## WHAT THE TASK REQUIRES
Use the entries below and reproduce exactly the lines from the one containing "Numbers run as" down to the one containing "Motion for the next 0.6", both of them included.

[Stored entries]
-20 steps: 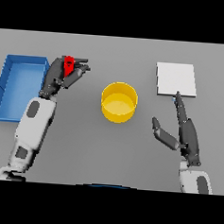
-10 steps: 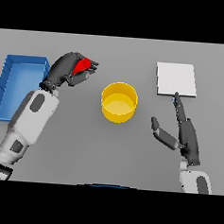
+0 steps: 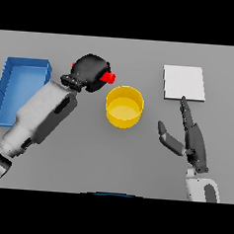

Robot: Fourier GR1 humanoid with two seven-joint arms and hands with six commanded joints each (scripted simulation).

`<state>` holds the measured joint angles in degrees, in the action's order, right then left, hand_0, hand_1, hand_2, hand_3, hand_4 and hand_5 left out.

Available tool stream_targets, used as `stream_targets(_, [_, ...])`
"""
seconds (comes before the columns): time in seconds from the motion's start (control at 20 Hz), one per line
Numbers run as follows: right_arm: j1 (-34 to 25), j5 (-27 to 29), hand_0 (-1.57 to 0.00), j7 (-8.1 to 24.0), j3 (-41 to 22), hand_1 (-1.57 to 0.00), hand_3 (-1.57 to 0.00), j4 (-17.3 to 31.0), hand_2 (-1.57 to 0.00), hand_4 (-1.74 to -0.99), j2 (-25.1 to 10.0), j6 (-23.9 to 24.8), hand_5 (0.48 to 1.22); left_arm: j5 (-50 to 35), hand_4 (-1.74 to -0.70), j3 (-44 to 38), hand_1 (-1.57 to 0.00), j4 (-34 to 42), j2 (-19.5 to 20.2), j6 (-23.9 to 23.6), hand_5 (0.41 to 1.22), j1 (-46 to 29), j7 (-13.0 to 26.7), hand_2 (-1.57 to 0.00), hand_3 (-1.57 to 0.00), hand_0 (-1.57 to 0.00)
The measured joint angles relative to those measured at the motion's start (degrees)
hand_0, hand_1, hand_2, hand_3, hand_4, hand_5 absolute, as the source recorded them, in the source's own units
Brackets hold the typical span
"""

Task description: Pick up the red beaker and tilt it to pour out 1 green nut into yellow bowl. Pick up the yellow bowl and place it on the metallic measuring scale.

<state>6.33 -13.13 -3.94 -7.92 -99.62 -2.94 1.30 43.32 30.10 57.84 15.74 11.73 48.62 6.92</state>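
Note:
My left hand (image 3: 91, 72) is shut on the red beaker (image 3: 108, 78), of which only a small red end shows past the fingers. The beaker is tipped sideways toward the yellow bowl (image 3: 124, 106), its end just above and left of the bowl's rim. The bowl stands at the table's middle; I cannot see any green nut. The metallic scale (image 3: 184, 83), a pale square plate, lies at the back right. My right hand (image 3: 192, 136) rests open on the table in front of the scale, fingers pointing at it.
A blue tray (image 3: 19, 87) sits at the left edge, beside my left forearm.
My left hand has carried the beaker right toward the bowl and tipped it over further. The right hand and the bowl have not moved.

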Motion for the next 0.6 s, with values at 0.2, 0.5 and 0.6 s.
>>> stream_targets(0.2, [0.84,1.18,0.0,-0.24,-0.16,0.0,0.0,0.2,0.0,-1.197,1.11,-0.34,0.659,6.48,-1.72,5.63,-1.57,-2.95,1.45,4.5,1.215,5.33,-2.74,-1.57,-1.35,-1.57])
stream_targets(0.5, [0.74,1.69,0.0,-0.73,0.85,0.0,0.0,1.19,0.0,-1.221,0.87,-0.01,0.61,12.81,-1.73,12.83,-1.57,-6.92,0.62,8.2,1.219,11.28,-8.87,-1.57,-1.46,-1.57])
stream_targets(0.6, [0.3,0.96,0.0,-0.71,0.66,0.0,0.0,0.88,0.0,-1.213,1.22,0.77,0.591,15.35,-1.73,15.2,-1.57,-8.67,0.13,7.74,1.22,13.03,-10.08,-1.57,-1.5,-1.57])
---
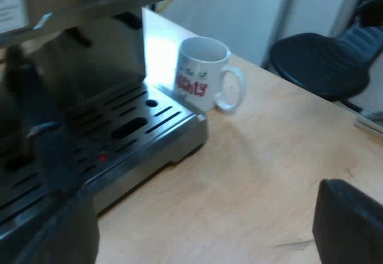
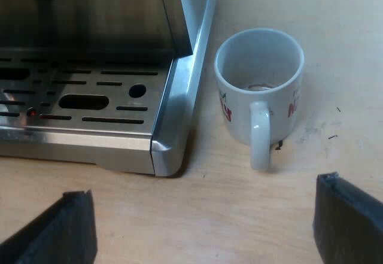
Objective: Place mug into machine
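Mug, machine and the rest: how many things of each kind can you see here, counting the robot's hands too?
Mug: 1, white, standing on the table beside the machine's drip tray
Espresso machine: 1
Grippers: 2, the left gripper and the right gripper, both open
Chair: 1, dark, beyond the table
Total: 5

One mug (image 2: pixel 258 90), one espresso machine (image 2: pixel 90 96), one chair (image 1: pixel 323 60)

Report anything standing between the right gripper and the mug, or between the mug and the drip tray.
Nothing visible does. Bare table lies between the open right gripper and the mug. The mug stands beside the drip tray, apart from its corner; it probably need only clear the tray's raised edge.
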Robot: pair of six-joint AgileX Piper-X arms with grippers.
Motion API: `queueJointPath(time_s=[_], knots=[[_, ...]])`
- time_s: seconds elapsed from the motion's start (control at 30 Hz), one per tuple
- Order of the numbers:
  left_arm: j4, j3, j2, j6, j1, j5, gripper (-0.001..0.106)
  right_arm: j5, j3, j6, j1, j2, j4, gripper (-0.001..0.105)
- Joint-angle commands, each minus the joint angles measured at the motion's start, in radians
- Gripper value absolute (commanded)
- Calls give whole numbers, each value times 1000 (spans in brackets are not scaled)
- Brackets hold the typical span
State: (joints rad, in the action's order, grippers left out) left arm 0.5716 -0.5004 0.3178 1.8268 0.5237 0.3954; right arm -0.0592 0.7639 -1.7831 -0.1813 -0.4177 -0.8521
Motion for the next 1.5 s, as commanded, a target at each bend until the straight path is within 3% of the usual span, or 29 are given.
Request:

## RESULT OF THE TASK
Numbers run as follows: right_arm: j1 (-34 to 25), j5 (-27 to 29), hand_0 (-1.57 to 0.00), j7 (-8.1 to 24.0), j3 (-41 to 22), hand_1 (-1.57 to 0.00), hand_3 (-1.57 to 0.00), j4 (-17.3 to 31.0), hand_2 (-1.57 to 0.00), hand_4 (-1.74 to -0.99), j2 (-25.1 to 10.0), j6 (-23.9 to 24.8), hand_5 (0.48 to 1.22); left_arm: j5 (-50 to 35), hand_4 (-1.74 to -0.70), j3 (-44 to 38), hand_1 (-1.57 to 0.00), j4 (-34 to 42), j2 (-19.5 to 20.2), j6 (-23.9 to 23.6), hand_5 (0.41 to 1.22), j1 (-46 to 29), j7 (-13.0 to 26.7), hand_2 (-1.57 to 0.00), hand_3 (-1.57 to 0.00), hand_0 (-1.57 to 0.00)
The measured joint angles relative to those measured at the motion's start (degrees)
hand_0, hand_1, hand_2, hand_3, hand_4, hand_5 absolute, as the source recorded them, in the source's own units
Brackets hold the typical span
"""

Task description: Pick up the red beaker and tilt it to pour out 1 green nut into yellow bowl. Pick up the yellow bowl and place it on the metallic measuring scale.

<state>6.33 -13.13 -3.94 -7.92 -99.62 -2.94 1.30 43.32 30.10 57.84 15.74 11.73 48.62 6.92</state>
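Note:
My left hand (image 3: 91, 72) is shut on the red beaker (image 3: 108, 78), of which only a small red end shows past the fingers. The beaker is tipped sideways toward the yellow bowl (image 3: 124, 106), its end just above and left of the bowl's rim. The bowl stands at the table's middle; I cannot see any green nut. The metallic scale (image 3: 184, 83), a pale square plate, lies at the back right. My right hand (image 3: 192, 136) rests open on the table in front of the scale, fingers pointing at it.
A blue tray (image 3: 19, 87) sits at the left edge, beside my left forearm.
My left hand has carried the beaker right toward the bowl and tipped it over further. The right hand and the bowl have not moved.
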
Motion for the next 0.6 s, with values at 0.2, 0.5 and 0.6 s.

Nothing else is needed to finish the exercise.